Rosegger can only compare town and country by the strongest contrast of light and shade. And in the talks which he collected in 1885 under the title of Mountain Sermons, delivered in these latter days in the open air, and dedicated to the reviling and derision of our Enemies, the Weaknesses, the Vices and the Errors of Civilisation, a fanatical anger is occasionally apparent: one misses the beatitudes which the title leads one to expect.
And yet love is the gospel which Rosegger proclaims at all times, and religious questions pervade his writings from first to last. He is himself, like the chief character in his book, a God-seeker. "Man creates for himself an ideal, an always nobler image of himself, calls it God and strives after it. So he climbs as if on a rope ladder, throwing the upper end higher and higher up the rugged wall of rocks towards the heaven of perfection. But who taught him to do this? Surely He who has put the power and spirit of growth in His creature's heart, God the Father, who from everlasting created the world and will create it to everlasting."
These conceptions are not exactly canonical, and it has been Rosegger's experience to have an article of his, How I picture to myself the personality of Christ, confiscated by the licensing authorities as blasphemous.[27] This induced him twice afterwards openly to state his convictions; once in Mein Himmelreich (My Kingdom of Heaven, 1900), and again in I.N.R.I: Frohe Botschaft eines armen Sünders (The Gospel of a poor Sinner, 1904). These much-discussed writings give us an image of Christ as Rosegger made it, putting it together from the four gospels: a Christ rejoicing in God, intimate with man's heart, filled with joy of the earth, with mighty creative energy, with consuming wrath in due season; the Superman, the God-man in the highest sense.

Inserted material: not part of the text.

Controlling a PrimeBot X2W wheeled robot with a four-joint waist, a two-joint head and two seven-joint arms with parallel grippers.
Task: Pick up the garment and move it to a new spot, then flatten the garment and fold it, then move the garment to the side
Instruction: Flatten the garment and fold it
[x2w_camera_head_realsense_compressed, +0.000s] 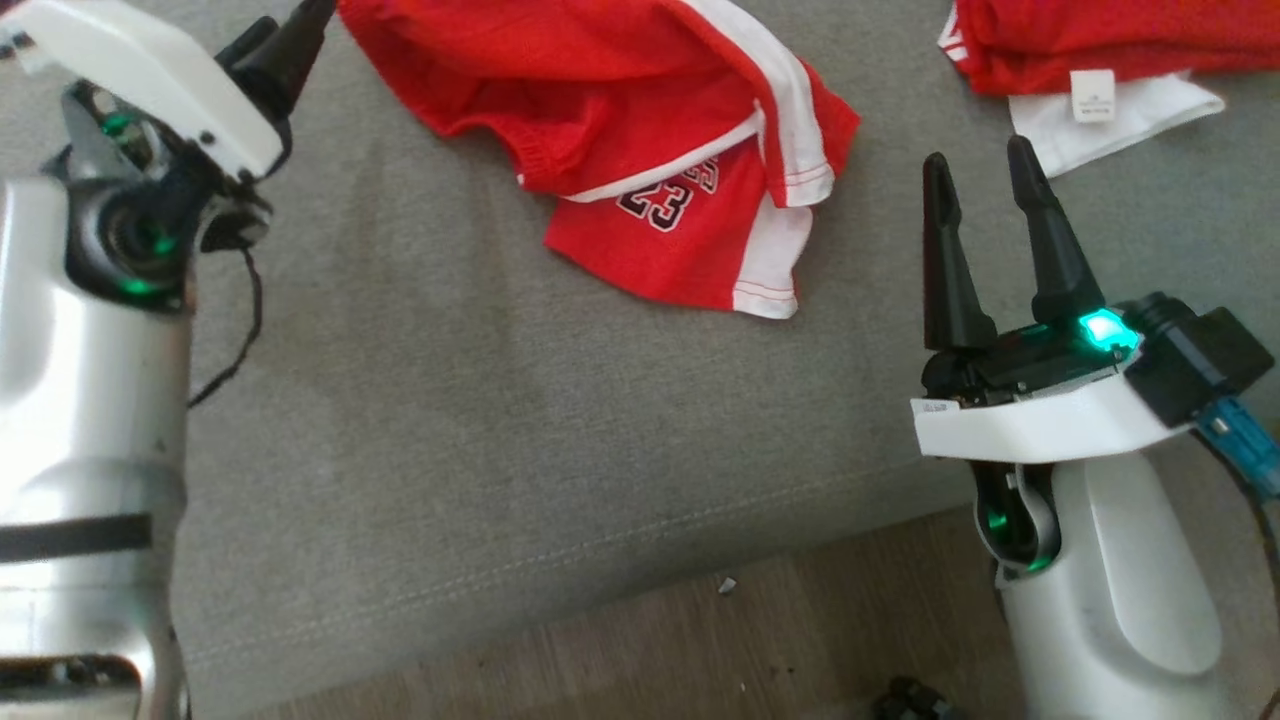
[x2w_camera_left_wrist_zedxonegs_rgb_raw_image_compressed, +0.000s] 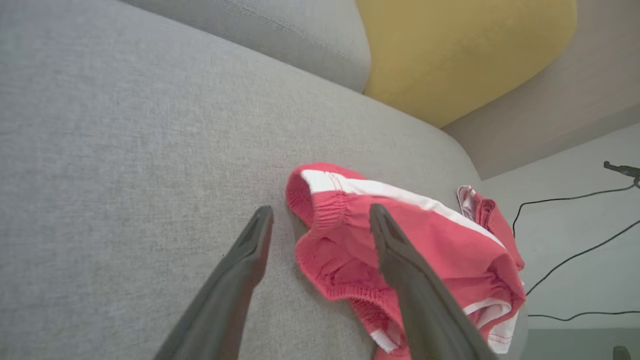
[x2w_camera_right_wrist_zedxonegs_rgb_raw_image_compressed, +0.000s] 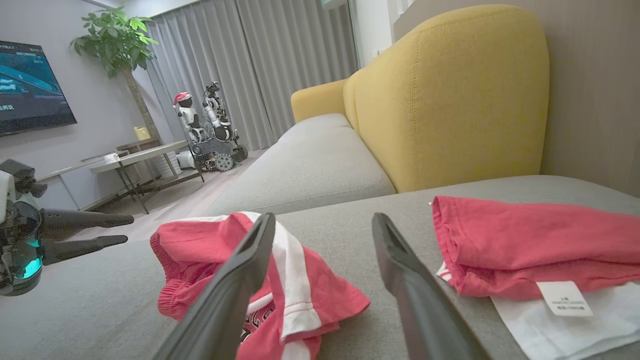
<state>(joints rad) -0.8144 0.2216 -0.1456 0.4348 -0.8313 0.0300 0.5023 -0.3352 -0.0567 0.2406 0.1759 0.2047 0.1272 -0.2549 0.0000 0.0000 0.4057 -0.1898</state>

Rosegger is as strongly opposed to all the violent "Missions" movements in the Church as to the faith-destroying tendency of the modern world's point of view. He holds piously by many an old belief, not because it is for him an article of faith, but because it is a piece of poetic childhood's remembrance; and he has saved many a dogma for himself by interpreting it symbolically and not literally. To the most poetic of his interpretations belongs that of the Cross: "The Cross has a foot rooted in Earth; that means 'Man, make use of the Earth.' The Cross has a head that towers up into the air of heaven; that means 'Man, remember thy ideals.' The Cross has two arms stretching out to right and left, not to chastise men, but to embrace all the world; that means 'Man, love thy brothers.' Love, Joy,—those are the two beams of our Cross. The world is not here as a penance, but a joy." In such sentences as these is contained Rosegger's whole Gospel of Joy, which looks for its fulfilment on this side. For him the highest aim of civilisation, as of religion, is the happiness of mankind.
This brings us to a conclusion. We have now seen Rosegger develop from peasant to craftsman, to teacher, to preacher. And now another question arises: Has he not possibly reached a greater height still—is he a prophet? Of that only late generations may judge; to them it is given to see whether the new birth of mankind, which Rosegger, like Tolstoy, looks for from a[28] return to the simplicities of life on the land, will be realised. With Rosegger's prophecy, which we shall do well to consider, I close this paper. "The future generations will find peace and happiness again when they turn back to Nature and give themselves up to the healthy influences of the life of the soil. As yet, when the leaves turn yellow, the townsfolk hurry back into their walls; but there will come a time when the well-to-do citizens will buy land and farm it themselves like peasants, and when artisans will clear and reclaim such land from the wilderness itself. They will renounce hyper-intellectualism, and find pleasure and new vigour in bodily toil; and they will make laws under which a firm-rooted and honourable peasantry can once more thrive."
Footnote:
[1] Wald-bauer, one whose farm included forest-land.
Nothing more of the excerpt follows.